◆ WHAT NEEDS TO BE DONE ◆
Pull every line with "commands" from the entries below.

======

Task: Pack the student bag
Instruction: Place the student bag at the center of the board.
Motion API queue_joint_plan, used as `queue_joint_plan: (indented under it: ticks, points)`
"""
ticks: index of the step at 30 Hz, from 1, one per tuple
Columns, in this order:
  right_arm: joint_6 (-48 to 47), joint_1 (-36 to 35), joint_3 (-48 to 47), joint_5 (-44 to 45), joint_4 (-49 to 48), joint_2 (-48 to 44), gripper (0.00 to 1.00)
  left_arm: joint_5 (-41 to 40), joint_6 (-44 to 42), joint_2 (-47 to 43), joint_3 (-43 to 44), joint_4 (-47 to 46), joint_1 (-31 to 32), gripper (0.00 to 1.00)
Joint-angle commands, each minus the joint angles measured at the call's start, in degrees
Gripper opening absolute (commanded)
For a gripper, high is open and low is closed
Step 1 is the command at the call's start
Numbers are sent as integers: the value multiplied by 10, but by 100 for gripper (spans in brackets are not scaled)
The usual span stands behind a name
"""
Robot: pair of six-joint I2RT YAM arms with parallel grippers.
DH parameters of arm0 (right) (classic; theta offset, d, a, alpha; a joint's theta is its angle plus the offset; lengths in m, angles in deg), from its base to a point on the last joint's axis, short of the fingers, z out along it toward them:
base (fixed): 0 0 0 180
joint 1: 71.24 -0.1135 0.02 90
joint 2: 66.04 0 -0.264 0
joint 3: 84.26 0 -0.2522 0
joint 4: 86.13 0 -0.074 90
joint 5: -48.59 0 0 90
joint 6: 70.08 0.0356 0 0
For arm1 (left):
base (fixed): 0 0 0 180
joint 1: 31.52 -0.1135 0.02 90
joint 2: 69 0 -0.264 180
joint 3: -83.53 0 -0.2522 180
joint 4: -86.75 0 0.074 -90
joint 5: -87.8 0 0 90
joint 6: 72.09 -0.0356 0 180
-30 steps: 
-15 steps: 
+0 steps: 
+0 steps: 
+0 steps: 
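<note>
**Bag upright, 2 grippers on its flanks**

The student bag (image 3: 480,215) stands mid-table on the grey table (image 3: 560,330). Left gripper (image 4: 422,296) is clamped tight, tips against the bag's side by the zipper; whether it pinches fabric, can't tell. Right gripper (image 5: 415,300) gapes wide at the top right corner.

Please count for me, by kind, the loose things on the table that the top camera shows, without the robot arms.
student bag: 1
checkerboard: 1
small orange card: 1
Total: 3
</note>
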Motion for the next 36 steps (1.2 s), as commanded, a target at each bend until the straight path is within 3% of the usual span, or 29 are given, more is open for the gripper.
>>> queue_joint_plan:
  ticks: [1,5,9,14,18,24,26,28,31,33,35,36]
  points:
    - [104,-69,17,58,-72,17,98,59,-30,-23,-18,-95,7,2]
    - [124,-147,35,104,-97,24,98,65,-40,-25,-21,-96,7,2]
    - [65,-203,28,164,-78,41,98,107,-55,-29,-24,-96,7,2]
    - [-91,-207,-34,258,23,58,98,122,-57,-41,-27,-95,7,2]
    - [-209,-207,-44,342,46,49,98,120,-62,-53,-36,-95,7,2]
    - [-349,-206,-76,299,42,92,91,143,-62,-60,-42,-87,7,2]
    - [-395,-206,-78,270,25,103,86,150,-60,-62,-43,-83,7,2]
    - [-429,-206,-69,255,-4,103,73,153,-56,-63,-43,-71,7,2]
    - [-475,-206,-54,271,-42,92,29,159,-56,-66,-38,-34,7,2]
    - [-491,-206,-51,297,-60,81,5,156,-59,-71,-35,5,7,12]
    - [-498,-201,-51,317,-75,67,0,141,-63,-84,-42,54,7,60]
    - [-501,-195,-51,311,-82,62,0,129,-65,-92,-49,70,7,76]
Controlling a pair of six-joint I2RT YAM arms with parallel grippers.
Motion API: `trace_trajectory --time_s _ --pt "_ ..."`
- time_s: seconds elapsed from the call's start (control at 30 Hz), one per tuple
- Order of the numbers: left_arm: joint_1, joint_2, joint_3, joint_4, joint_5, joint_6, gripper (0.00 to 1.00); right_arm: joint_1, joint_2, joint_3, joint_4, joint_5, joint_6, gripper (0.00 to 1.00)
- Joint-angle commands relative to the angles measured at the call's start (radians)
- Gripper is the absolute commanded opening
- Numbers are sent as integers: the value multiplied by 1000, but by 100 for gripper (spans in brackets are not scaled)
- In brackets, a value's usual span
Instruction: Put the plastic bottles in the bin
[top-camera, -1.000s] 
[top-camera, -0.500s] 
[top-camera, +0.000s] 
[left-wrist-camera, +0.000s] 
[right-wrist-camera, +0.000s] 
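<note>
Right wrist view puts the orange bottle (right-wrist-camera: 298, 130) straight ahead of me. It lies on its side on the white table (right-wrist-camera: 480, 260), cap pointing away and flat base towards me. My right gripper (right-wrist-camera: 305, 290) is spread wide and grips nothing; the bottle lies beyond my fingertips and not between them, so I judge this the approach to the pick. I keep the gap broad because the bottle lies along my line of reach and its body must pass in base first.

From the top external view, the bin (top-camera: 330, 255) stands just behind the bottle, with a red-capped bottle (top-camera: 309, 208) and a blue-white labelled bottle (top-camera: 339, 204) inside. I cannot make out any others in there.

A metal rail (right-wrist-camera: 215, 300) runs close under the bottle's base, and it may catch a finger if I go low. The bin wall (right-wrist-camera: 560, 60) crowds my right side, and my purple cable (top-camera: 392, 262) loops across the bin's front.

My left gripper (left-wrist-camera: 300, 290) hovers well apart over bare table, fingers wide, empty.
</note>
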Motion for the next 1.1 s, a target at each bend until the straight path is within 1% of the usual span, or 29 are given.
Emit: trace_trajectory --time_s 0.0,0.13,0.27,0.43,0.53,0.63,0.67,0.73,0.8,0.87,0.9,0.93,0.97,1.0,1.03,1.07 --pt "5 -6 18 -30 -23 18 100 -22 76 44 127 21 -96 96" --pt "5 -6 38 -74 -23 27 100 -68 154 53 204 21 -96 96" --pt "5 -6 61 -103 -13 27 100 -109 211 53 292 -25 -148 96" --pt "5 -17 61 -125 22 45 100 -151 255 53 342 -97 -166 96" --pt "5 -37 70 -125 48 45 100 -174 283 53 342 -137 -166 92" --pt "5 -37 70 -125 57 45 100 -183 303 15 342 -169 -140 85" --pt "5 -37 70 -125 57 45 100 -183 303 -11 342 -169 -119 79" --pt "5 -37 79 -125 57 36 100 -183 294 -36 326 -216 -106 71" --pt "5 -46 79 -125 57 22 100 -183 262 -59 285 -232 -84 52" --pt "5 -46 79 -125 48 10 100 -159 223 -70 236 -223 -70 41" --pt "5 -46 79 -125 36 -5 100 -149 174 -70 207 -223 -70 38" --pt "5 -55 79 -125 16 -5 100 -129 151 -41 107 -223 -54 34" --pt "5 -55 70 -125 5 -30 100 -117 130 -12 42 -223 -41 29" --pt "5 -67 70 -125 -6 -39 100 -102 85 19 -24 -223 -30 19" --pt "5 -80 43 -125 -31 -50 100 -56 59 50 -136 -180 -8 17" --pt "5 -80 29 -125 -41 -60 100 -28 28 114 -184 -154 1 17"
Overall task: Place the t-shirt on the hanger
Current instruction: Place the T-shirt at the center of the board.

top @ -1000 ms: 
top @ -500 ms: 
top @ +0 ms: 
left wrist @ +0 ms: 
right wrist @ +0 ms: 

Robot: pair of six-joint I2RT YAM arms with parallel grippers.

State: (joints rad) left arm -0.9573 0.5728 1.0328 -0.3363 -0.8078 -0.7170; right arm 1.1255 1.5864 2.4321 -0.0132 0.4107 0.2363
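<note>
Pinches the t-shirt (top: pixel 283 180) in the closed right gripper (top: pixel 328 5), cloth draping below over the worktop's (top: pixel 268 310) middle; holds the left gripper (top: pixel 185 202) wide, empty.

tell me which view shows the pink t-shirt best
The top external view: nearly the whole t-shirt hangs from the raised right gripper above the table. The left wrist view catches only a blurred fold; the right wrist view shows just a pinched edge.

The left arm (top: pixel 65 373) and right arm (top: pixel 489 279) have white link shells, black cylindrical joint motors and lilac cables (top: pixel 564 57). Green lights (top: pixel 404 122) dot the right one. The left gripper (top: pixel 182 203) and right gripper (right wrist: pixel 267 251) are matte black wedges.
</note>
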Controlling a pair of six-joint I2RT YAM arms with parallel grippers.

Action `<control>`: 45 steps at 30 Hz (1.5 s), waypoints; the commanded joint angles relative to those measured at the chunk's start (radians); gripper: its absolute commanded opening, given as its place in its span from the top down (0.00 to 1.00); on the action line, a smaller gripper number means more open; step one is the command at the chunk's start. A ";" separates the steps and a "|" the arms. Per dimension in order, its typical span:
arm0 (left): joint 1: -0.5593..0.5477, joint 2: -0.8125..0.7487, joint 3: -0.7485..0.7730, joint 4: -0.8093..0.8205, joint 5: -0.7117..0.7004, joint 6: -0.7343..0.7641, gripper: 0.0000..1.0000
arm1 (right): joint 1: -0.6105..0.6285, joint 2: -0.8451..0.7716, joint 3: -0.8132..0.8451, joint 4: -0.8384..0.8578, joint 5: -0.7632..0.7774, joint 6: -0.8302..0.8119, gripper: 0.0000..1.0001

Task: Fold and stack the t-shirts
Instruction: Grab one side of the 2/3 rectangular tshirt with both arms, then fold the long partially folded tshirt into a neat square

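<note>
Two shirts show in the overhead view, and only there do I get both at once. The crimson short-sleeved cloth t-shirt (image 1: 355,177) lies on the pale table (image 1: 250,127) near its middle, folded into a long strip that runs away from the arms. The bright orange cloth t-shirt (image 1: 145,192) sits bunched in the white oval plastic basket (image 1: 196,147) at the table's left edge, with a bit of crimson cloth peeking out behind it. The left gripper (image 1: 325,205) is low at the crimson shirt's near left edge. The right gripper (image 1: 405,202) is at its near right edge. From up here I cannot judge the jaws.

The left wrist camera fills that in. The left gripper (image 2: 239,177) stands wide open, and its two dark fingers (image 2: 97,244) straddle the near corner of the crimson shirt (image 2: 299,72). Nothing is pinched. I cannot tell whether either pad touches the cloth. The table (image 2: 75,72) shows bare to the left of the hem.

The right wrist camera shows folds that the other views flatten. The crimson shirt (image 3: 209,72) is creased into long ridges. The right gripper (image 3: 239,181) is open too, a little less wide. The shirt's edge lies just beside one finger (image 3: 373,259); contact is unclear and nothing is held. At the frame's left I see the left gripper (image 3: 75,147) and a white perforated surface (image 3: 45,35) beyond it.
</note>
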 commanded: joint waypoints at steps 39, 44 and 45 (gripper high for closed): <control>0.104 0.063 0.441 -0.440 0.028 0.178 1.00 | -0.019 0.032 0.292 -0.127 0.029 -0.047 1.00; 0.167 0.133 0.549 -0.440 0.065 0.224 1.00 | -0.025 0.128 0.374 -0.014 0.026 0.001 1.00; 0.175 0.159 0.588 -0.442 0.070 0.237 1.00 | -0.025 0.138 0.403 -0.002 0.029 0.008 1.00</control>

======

◆ TASK RESPONSE ◆
Joint-angle commands, each minus the joint angles measured at the call's start, in degrees
- Joint-angle commands relative to the angles measured at the call's start (radians)

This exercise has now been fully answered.